Biggest dust-up: Balko says he has had frequent spats with a Los Angeles County prosecutor who blogs at Patterico’s Pontifications. The biggest, he says, came when the prosecutor accused Balko of jumping to conclusions about the death of 92-year-old [sic] Katherine [sic] Johnson [sic], who was shot and killed during a police raid.

“The reason why I speculated early on is because I had studied so many of those botched raids and it all seemed familiar,” Balko says. “I’m happy to say my conclusions were correct and his were incorrect, and I’ll leave it at that.”
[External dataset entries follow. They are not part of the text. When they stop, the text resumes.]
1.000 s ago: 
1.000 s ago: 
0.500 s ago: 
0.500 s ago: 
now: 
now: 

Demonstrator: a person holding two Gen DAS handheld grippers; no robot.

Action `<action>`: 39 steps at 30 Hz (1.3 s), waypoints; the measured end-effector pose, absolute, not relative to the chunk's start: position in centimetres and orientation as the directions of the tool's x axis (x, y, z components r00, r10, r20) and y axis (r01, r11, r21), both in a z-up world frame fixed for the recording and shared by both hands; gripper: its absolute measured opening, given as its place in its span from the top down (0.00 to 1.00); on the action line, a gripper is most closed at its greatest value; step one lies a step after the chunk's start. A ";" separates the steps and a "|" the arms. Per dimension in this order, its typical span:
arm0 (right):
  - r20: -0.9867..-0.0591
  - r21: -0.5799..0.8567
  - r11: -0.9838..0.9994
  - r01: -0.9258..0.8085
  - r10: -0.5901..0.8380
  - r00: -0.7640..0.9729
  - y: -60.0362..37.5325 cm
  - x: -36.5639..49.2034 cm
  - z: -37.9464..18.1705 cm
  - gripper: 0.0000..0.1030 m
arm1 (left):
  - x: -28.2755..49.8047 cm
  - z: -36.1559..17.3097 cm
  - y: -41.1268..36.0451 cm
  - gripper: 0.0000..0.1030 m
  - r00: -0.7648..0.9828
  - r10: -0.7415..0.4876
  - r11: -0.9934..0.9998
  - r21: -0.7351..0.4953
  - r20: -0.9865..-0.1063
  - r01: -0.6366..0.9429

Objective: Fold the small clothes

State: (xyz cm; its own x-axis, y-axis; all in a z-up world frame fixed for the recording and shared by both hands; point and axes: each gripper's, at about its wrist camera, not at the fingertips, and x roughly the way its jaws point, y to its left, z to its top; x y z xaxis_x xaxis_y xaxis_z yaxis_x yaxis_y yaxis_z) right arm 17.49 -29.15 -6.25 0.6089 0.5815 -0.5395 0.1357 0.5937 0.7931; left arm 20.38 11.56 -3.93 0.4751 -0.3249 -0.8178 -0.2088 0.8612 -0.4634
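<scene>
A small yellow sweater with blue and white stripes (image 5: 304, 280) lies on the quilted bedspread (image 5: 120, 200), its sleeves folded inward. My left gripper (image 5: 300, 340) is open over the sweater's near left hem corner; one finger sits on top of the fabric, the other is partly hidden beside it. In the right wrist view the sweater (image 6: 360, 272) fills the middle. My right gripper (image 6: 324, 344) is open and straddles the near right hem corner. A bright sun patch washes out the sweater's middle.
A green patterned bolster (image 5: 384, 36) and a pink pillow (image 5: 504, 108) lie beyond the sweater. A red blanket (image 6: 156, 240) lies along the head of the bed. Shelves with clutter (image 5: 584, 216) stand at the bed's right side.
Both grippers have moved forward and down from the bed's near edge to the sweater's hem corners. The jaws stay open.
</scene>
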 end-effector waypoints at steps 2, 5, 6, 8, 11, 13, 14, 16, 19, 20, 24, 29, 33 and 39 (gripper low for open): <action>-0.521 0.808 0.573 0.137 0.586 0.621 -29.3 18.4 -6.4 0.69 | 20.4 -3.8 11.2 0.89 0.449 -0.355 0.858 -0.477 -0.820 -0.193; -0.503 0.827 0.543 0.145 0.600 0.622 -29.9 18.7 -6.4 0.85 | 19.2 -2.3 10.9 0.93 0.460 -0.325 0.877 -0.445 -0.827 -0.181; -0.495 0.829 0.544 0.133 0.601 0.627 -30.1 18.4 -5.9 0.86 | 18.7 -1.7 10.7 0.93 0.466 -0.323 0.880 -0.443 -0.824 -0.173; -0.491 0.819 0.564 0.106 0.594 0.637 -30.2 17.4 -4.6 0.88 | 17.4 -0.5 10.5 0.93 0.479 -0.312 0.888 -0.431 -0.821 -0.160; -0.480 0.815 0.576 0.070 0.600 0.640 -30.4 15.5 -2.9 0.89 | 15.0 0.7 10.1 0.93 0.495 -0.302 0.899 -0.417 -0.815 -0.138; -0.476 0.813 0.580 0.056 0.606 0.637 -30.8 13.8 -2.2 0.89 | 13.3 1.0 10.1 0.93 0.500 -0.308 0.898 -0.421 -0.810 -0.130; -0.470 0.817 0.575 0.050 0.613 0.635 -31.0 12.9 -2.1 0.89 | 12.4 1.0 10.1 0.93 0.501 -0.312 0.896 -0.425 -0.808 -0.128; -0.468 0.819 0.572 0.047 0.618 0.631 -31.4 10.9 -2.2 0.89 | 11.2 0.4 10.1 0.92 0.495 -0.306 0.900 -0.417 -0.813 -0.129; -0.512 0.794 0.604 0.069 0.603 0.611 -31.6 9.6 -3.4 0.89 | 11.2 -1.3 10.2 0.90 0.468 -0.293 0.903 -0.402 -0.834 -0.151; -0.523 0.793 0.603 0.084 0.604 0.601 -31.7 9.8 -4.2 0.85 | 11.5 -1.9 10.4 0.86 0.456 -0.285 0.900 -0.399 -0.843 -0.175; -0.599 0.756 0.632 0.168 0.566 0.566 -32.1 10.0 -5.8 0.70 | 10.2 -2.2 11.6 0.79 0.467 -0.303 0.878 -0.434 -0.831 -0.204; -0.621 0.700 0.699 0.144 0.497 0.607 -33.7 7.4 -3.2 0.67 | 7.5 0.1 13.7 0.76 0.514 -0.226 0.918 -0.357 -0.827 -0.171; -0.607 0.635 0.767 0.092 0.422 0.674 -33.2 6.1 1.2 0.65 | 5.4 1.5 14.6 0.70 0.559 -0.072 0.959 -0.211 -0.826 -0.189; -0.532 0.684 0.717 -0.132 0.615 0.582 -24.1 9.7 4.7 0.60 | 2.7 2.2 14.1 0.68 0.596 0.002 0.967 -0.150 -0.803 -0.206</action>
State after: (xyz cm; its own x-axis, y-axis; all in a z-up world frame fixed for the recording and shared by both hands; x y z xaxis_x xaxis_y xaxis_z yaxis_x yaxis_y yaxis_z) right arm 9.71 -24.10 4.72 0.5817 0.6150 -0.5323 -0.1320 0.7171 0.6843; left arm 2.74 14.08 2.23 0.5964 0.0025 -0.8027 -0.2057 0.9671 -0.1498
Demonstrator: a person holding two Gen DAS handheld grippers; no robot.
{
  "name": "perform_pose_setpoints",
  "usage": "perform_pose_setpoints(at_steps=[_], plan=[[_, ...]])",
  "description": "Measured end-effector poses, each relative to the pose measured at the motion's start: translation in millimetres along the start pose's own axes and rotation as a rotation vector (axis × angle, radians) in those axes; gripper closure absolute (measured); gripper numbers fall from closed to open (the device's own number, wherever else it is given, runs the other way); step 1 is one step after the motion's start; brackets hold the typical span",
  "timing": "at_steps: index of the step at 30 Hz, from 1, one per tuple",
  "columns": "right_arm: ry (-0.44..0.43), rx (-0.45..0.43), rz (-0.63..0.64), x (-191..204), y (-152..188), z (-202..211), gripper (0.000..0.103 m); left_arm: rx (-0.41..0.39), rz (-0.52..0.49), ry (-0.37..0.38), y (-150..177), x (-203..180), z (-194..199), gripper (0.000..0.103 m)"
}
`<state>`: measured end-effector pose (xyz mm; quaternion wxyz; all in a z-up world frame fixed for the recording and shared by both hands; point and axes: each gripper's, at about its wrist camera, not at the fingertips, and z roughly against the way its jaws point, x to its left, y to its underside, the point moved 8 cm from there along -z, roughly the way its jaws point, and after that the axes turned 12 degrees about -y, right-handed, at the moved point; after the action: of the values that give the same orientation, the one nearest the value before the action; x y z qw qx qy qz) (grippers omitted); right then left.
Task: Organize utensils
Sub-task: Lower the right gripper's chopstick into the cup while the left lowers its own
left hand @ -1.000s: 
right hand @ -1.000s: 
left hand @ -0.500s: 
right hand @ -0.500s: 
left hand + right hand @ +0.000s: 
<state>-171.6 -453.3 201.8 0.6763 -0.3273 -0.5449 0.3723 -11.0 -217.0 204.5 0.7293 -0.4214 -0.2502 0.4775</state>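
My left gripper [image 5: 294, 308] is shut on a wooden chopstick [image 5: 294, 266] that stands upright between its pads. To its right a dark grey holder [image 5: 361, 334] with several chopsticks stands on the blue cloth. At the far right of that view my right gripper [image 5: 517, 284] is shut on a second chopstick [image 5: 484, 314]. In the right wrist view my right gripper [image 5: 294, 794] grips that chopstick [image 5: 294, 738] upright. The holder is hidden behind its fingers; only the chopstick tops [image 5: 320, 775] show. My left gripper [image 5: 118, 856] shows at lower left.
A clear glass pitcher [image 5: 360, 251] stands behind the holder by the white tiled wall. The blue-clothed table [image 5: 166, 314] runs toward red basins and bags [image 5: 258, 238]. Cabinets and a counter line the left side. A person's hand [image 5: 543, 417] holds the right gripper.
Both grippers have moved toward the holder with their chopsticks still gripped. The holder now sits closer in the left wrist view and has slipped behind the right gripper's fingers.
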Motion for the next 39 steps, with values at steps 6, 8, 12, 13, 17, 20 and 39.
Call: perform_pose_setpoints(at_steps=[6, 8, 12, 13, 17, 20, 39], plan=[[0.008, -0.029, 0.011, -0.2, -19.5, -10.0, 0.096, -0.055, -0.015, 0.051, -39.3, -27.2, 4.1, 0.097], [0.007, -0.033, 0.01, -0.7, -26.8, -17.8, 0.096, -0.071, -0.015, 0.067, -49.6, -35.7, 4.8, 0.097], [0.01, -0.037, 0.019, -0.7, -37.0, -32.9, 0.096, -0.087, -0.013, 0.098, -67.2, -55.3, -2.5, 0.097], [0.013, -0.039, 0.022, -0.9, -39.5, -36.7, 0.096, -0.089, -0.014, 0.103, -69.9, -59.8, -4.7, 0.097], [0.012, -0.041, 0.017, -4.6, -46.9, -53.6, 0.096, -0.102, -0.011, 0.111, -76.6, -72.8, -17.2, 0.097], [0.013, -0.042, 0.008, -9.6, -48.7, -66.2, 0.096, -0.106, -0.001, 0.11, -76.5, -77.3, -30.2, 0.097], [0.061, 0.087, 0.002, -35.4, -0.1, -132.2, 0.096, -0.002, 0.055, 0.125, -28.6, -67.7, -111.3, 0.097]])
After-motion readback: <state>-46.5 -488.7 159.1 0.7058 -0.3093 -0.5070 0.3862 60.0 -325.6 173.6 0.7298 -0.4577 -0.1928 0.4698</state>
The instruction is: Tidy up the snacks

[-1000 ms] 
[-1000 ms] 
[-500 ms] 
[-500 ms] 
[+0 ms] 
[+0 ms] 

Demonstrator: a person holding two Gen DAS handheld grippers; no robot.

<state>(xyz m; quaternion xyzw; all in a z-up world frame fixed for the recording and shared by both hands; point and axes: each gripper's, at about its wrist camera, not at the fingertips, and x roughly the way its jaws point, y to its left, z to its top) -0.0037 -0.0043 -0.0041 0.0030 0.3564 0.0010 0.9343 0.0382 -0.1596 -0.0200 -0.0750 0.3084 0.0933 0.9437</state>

Or, as he graciously put it in a blog comment: “you were wrong there, too. I was right.”

The actual truth of the matter is a little more subtle. I discussed my mistakes at length in this post and don’t feel the need to rehash it here. (If you feel the need to rehash it, you can find one of the old posts and bring it up there, yet again. I’m not enabling comments to this post.) But it’s not quite as simple as Balko portrays it, and he has always resorted to quoting out-of-context comments (which I freely admit in my post were phrased badly) to make my arguments seem other than they were, as any fair-minded reader who read my entire post would conclude.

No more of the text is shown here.